TASK OBJECTIVE: Taking the line with "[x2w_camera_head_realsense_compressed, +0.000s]" as the first and the last line of the listing as the final one, please copy exactly those lines and no others, without pictures.
══ GIVEN INFORMATION ══
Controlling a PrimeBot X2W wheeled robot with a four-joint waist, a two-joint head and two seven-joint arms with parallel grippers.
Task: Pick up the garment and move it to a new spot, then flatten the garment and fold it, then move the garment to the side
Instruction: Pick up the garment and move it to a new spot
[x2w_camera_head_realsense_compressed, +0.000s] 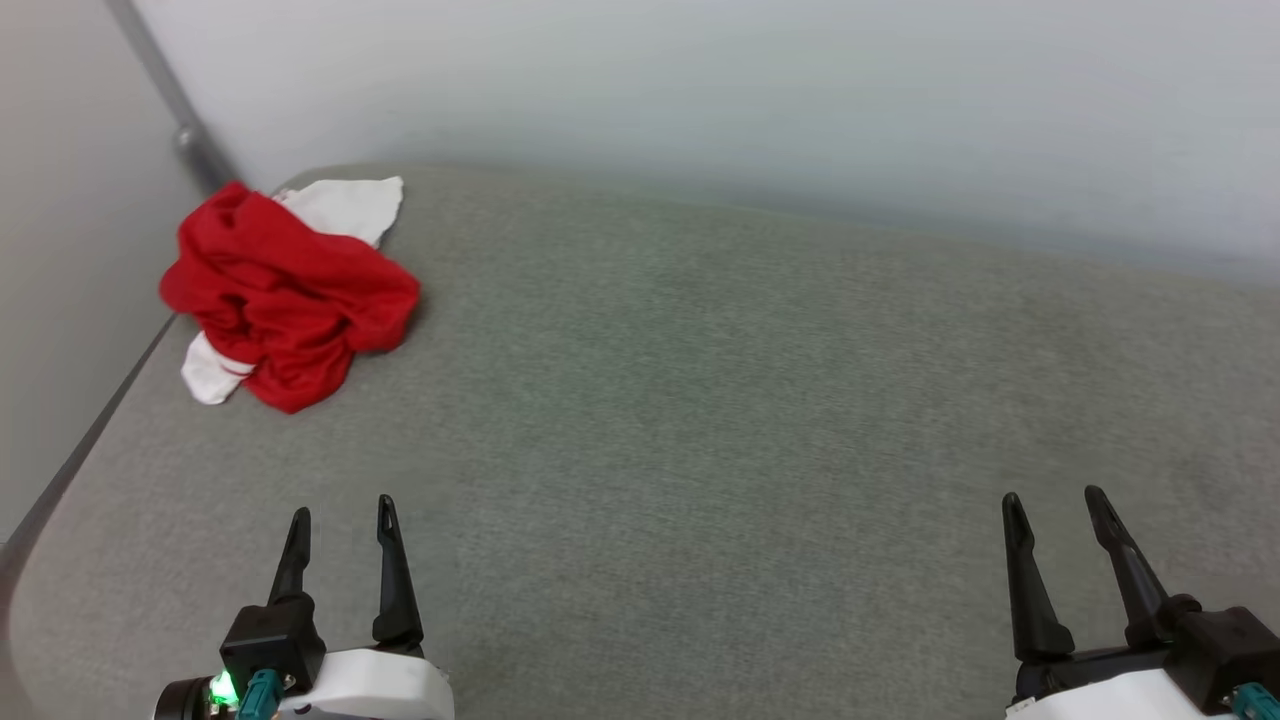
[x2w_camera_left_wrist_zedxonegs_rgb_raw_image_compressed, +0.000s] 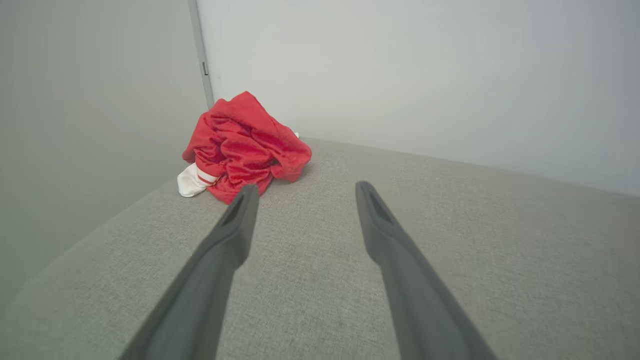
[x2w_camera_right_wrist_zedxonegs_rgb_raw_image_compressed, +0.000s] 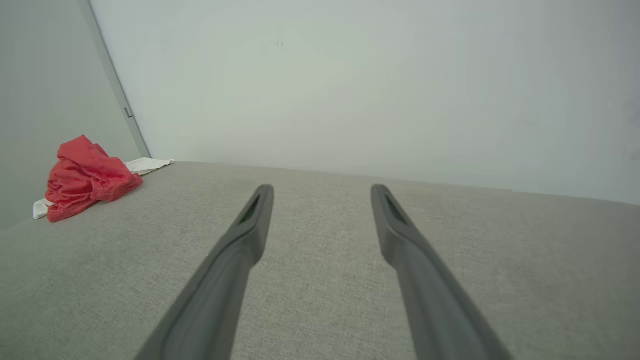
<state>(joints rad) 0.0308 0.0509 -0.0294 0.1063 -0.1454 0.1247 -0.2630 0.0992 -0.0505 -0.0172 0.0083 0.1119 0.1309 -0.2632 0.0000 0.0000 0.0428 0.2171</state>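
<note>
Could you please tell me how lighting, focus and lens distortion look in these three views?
Head view: soft, even light, no glare; the garment casts a faint shadow on its right. Left wrist view: the left gripper looks soft close up, the garment crisp. Right wrist view: the right gripper likewise soft, the grey surface tilted.

Your left pincer carries two long, slim fingers, black and tapering to blunt tips; they sit on a black block fixed to a smooth white wrist shell; a green light glows beside a teal plug at its base; your right pincer has the same black fingers on a black mount, with a white shell beneath and another teal plug at the corner; close up, the wrist views show you matte dark-grey fingers, each with a narrow slot below the tip.
</note>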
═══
ANSWER AREA:
[x2w_camera_head_realsense_compressed, +0.000s] 
[x2w_camera_left_wrist_zedxonegs_rgb_raw_image_compressed, +0.000s] 
[x2w_camera_right_wrist_zedxonegs_rgb_raw_image_compressed, +0.000s] 
<state>(joints rad) 0.0308 0.0509 -0.0294 0.1063 -0.1454 0.1247 -0.2630 0.0992 -0.0505 -0.0172 0.0083 0.1119 0.1309 -0.2632 0.0000 0.0000 0.0428 0.2171</state>
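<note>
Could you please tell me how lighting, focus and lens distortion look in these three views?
Head view: soft, even light, no glare; the garment casts a faint shadow on its right. Left wrist view: the left gripper looks soft close up, the garment crisp. Right wrist view: the right gripper likewise soft, the grey surface tilted.

Your left pincer carries two long, slim fingers, black and tapering to blunt tips; they sit on a black block fixed to a smooth white wrist shell; a green light glows beside a teal plug at its base; your right pincer has the same black fingers on a black mount, with a white shell beneath and another teal plug at the corner; close up, the wrist views show you matte dark-grey fingers, each with a narrow slot below the tip.
</note>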

No further output is required here.